# WHAT THE EXERCISE ASKS
In the entries below, count every line containing "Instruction". Return the number and nothing else.

Records contained in a dataset:
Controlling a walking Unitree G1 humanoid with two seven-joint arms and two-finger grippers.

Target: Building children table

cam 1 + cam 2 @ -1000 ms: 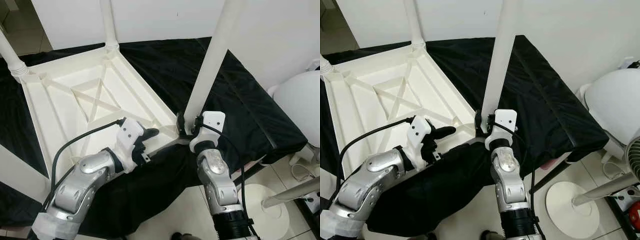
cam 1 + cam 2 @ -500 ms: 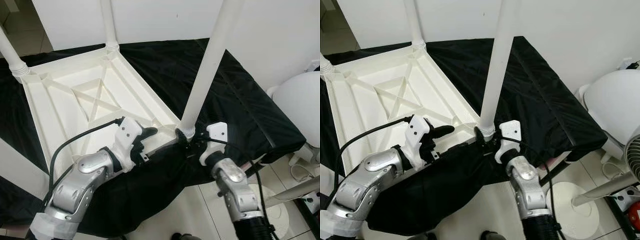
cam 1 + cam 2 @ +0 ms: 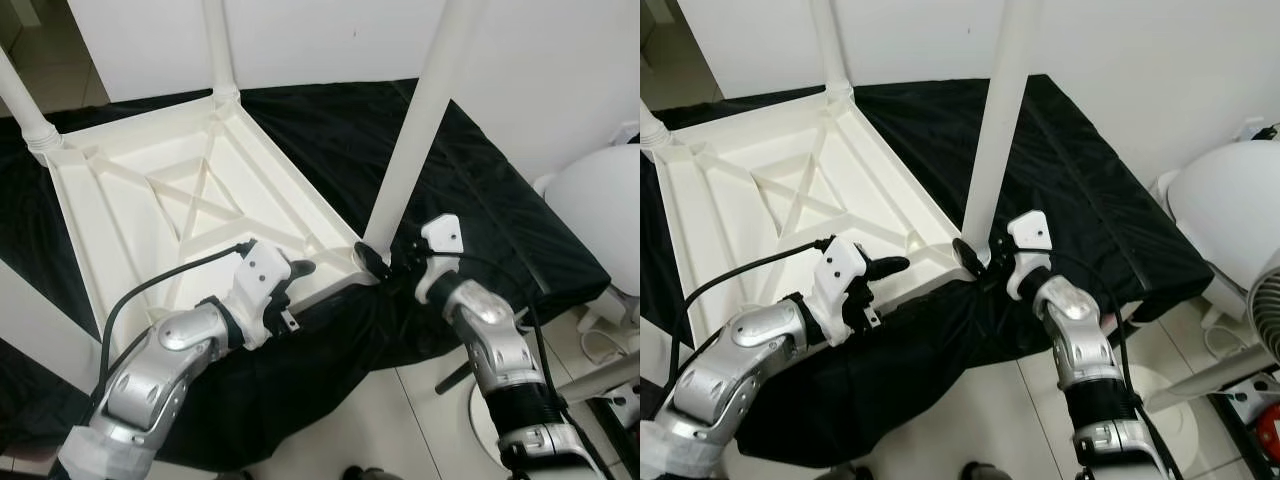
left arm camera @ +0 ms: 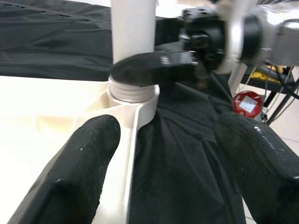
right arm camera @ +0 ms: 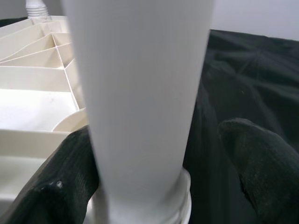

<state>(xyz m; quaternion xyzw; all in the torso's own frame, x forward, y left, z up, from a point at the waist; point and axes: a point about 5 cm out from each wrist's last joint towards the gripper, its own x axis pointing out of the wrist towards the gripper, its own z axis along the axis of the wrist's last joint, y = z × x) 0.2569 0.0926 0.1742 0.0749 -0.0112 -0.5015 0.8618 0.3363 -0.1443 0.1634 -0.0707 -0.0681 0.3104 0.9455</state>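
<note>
A white plastic table top lies upside down on a black cloth. White legs stand up from its corners. My right gripper is at the foot of the near right leg, open. In the right wrist view one fingertip touches the leg and the other stands apart from it. My left gripper is open at the table's near rim, close to that corner. One of its fingers is over the rim and the other is over the cloth.
Two more legs rise at the far corner and the left corner. A white rounded object and a fan's round base stand on the tiled floor to the right. A red object lies on the floor.
My right arm has swung out to the right, and its gripper now reaches the leg's foot from the side. The left gripper has barely moved.
</note>
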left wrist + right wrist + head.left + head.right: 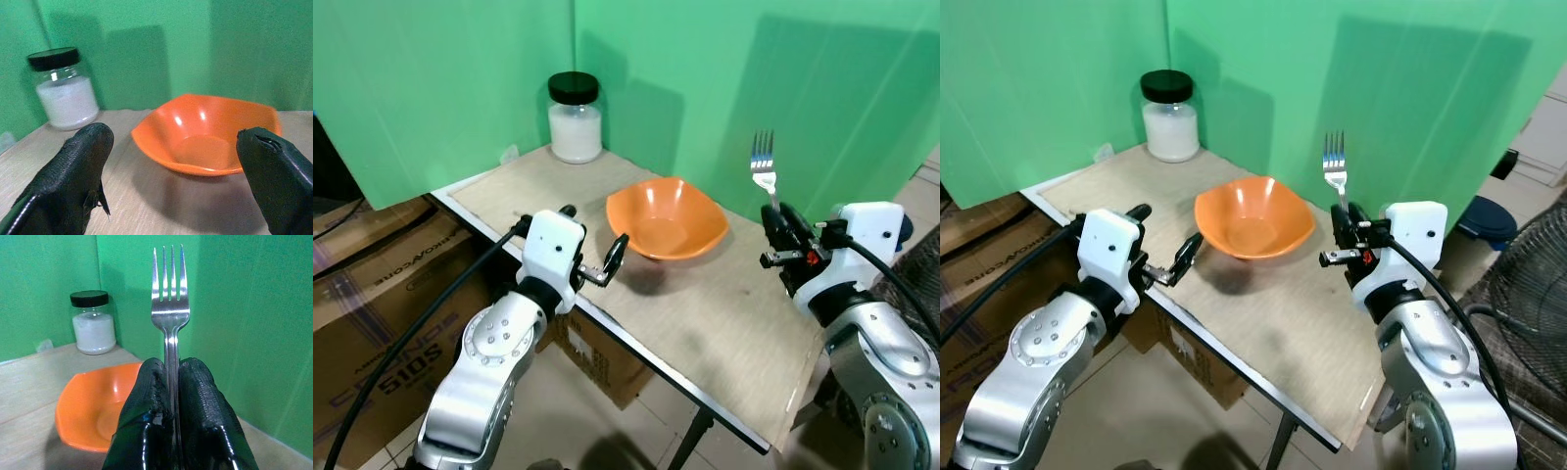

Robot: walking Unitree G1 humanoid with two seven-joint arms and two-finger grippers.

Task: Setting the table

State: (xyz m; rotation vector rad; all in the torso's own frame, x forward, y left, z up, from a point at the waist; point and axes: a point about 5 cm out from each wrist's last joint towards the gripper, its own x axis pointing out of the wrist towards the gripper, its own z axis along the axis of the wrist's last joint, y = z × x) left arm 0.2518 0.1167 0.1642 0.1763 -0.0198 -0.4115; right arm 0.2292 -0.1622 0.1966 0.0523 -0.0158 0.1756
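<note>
1. A silver fork [763, 162] is held upright, tines up, above the right side of the table [724, 333], just right of the orange bowl and clear of the tabletop.
2. The fork's handle is pinched between the two black fingers [195, 396] of the right gripper [781, 227], which are pressed against it from both sides; the tines and neck stand free above the fingertips.
3. An orange bowl [667, 217] is seen near the middle of the table, resting on the light wooden surface, with nothing visible inside it.
4. The left gripper [593, 243] is held at the near left edge of the table, just left of the bowl, with its two black fingers [80, 171] spread wide apart and nothing between them; in the left wrist view the bowl is framed between the two fingertips but is not touched.
5. A glass jar [575, 118] with a black lid and white contents is placed at the far corner of the table, well apart from the bowl and close to the green backdrop [724, 69].
6. Cardboard boxes [382, 313] are seen on the floor beside and under the table's left side.
7. A wire fan guard [1528, 294] is partly visible at the right of the right eye view.
</note>
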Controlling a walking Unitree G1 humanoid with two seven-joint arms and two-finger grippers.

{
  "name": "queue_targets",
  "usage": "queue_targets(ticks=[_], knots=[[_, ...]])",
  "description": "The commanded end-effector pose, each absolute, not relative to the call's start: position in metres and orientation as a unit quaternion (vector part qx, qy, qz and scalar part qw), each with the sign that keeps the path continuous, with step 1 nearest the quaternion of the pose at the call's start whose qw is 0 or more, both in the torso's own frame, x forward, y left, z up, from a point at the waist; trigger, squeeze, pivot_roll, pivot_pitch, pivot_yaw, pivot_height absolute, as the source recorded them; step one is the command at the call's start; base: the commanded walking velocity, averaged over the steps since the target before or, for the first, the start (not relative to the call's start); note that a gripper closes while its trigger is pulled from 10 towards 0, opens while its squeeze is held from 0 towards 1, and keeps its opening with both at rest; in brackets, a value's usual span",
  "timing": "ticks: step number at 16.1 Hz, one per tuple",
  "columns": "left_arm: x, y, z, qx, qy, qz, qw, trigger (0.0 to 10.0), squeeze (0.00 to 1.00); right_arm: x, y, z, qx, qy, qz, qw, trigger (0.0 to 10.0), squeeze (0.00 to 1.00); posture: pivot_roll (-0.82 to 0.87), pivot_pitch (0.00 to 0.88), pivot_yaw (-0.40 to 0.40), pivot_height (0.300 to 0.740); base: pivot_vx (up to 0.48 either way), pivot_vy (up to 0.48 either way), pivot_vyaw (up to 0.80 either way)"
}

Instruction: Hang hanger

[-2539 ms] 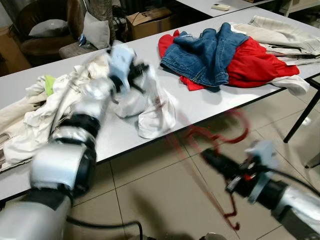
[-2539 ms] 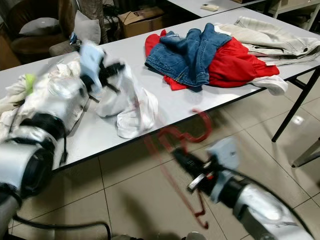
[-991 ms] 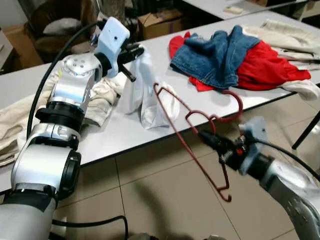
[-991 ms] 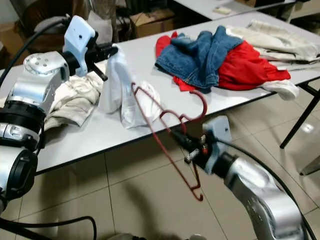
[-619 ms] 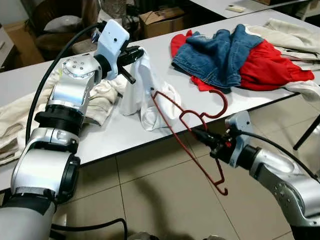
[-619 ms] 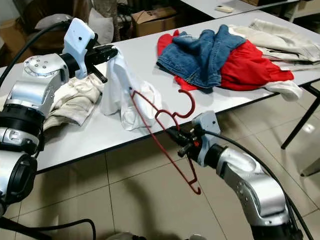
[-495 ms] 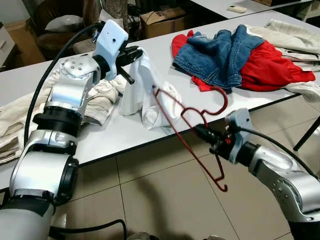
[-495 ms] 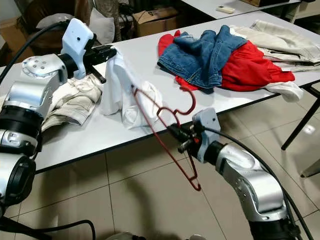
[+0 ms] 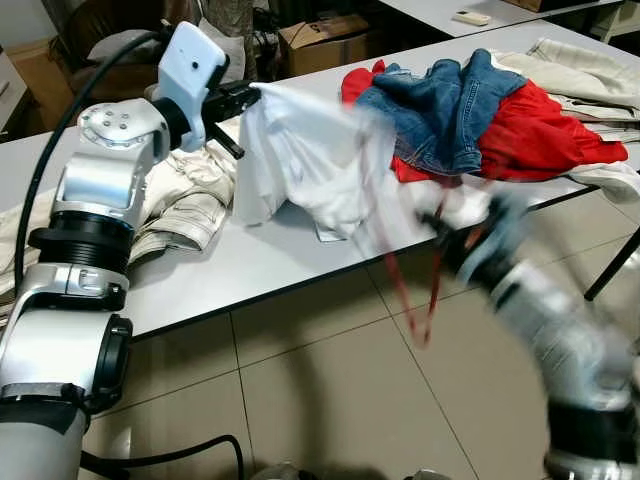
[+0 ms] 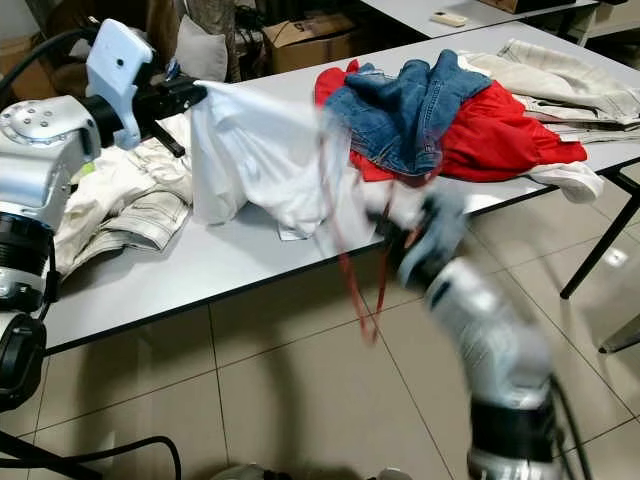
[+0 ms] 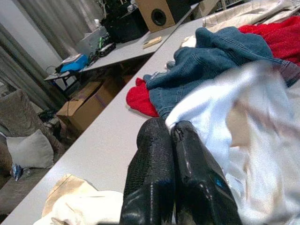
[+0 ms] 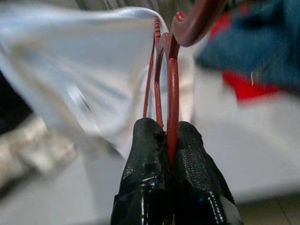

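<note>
Red hanger (image 12: 171,70), white shirt (image 9: 300,160), blue denim (image 9: 440,100) over red garment (image 9: 540,125), grey table (image 9: 230,265).

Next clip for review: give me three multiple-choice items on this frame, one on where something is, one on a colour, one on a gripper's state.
1. Where does the denim garment lie?
A. on the floor
B. on the table, over a red garment
C. on the armchair

2. What colour is the hanger?
A. red
B. black
C. white

3. How is the right gripper?
A. wide open
B. shut on the hanger
C. shut on denim

Key: 1 B, the blue denim rests on red cloth on the tabletop. 2 A, the wrist view shows a dark red wire. 3 B, both black fingers clamp the wire between them.
</note>
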State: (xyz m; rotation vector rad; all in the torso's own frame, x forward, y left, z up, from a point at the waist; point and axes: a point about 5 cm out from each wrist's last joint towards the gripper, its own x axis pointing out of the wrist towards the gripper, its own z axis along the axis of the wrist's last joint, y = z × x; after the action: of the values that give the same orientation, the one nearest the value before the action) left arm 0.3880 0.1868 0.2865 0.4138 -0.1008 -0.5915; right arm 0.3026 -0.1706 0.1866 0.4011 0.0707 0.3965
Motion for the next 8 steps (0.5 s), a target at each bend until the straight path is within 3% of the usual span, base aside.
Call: queue_targets(ticks=[1, 4, 5, 7, 8], knots=[[0.385, 0.195, 0.301, 0.202, -0.07, -0.275, 0.937, 0.0, 0.0, 0.303, -0.177, 0.2, 0.222, 0.004, 0.191, 0.956, 10.0, 0.0, -0.12, 0.0, 0.117, 0.74, 0.0, 0.0, 0.0], [0.374, 0.192, 0.283, 0.156, -0.047, -0.298, 0.94, 0.0, 0.0, 0.294, -0.185, 0.173, 0.263, 0.085, 0.167, 0.946, 10.0, 0.0, -0.13, 0.0, 0.111, 0.74, 0.0, 0.0, 0.0], [0.368, 0.187, 0.265, 0.125, -0.035, -0.308, 0.942, 0.0, 0.0, 0.287, -0.177, 0.155, 0.303, 0.122, 0.166, 0.93, 10.0, 0.0, -0.13, 0.0, 0.111, 0.74, 0.0, 0.0, 0.0], [0.36, 0.181, 0.258, 0.083, -0.035, -0.334, 0.938, 0.0, 0.0, 0.285, -0.172, 0.151, 0.358, 0.122, 0.16, 0.912, 10.0, 0.0, -0.13, 0.0, 0.118, 0.74, 0.0, 0.0, 0.0], [0.352, 0.178, 0.253, 0.057, -0.027, -0.362, 0.93, 0.0, 0.0, 0.289, -0.17, 0.152, 0.417, 0.109, 0.156, 0.889, 10.0, 0.0, -0.13, 0.0, 0.121, 0.74, 0.0, 0.0, 0.0]])
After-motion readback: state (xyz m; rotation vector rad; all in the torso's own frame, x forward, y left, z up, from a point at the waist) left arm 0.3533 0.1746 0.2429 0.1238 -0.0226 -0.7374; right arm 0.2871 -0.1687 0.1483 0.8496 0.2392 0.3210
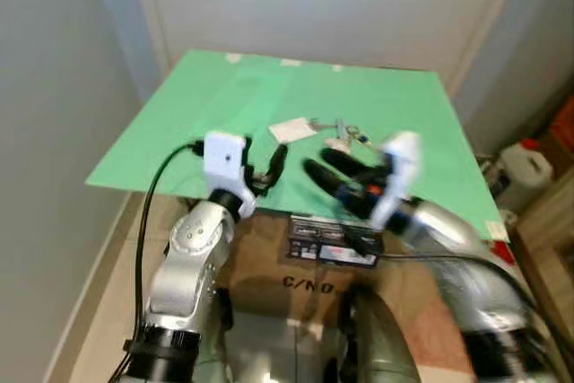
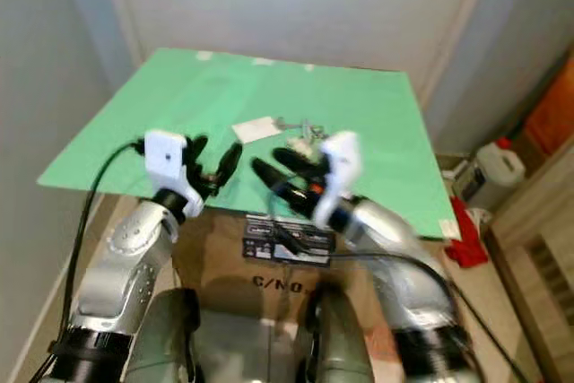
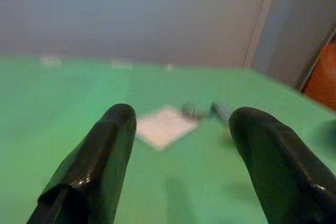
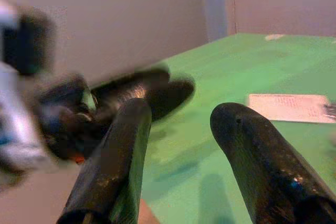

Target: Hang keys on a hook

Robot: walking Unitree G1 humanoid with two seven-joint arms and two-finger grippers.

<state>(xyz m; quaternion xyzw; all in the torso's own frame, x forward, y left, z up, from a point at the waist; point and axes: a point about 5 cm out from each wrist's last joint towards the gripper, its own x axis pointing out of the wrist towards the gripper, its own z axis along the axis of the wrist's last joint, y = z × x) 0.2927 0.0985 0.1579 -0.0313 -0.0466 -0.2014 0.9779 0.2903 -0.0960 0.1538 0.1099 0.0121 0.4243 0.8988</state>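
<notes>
Green tabletop point(image 1: 224, 123) sat on a cardboard box point(image 1: 269, 275), walls behind it. Keys point(image 1: 345, 134) lay flat on the green tabletop, roughly mid-surface toward its near half, with a white tag or card point(image 1: 291, 129) just beside them; whether card and keys touched was too blurred to tell. No hook could be made out.

Left gripper point(image 1: 267, 170) hovered over the near edge of the green tabletop, fingers apart and holding nothing, pointed toward the card. In the left wrist view the two black fingers point(image 3: 100, 161) were spread wide, card point(image 3: 164, 127) and keys point(image 3: 210, 111) seen between them, further out on the green.

Right gripper point(image 1: 334, 177) was also over the near edge of the green tabletop, just short of the keys, fingers apart, nothing held. Right wrist view showed its fingers point(image 4: 257, 156) separated, with the left gripper point(image 4: 139, 93) blurred across from it.

White plastic jug point(image 1: 525, 168) stood on the floor past the tabletop's right side, something red point(image 2: 466, 239) near it.
</notes>
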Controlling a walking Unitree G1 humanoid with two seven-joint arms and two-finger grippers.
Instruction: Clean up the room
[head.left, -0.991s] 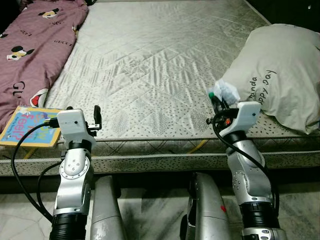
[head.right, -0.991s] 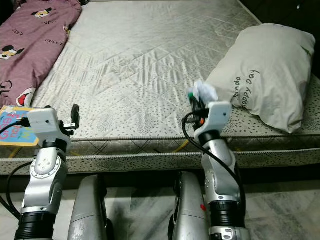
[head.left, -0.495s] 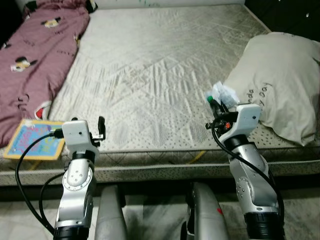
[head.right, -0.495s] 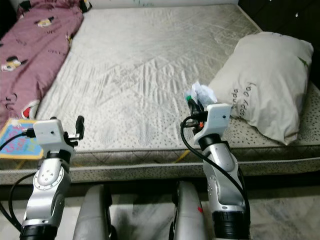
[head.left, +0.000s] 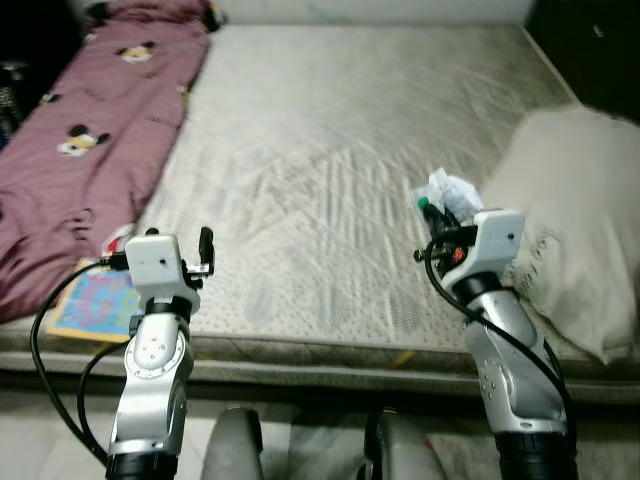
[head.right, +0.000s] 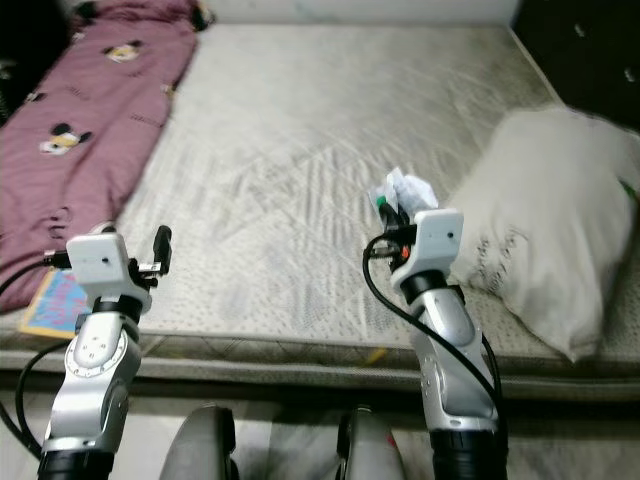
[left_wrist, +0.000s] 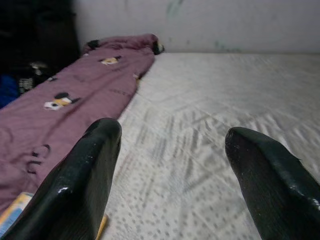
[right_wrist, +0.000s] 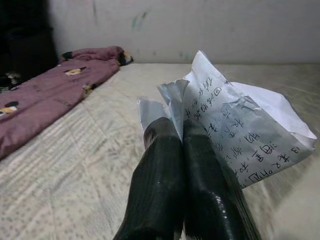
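Right gripper: fingers pressed together, pinching a crumpled paper with handwriting, held above the mattress near the pillow. Left gripper: spread, empty, over the mattress edge beside the book. Step in hand, as judged: carrying litter off; next calls for finding a bin.

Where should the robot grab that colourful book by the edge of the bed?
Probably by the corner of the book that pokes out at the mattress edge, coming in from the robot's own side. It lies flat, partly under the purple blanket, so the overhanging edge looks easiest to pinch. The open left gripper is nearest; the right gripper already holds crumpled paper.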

# RESULT OF THIS EXERCISE
2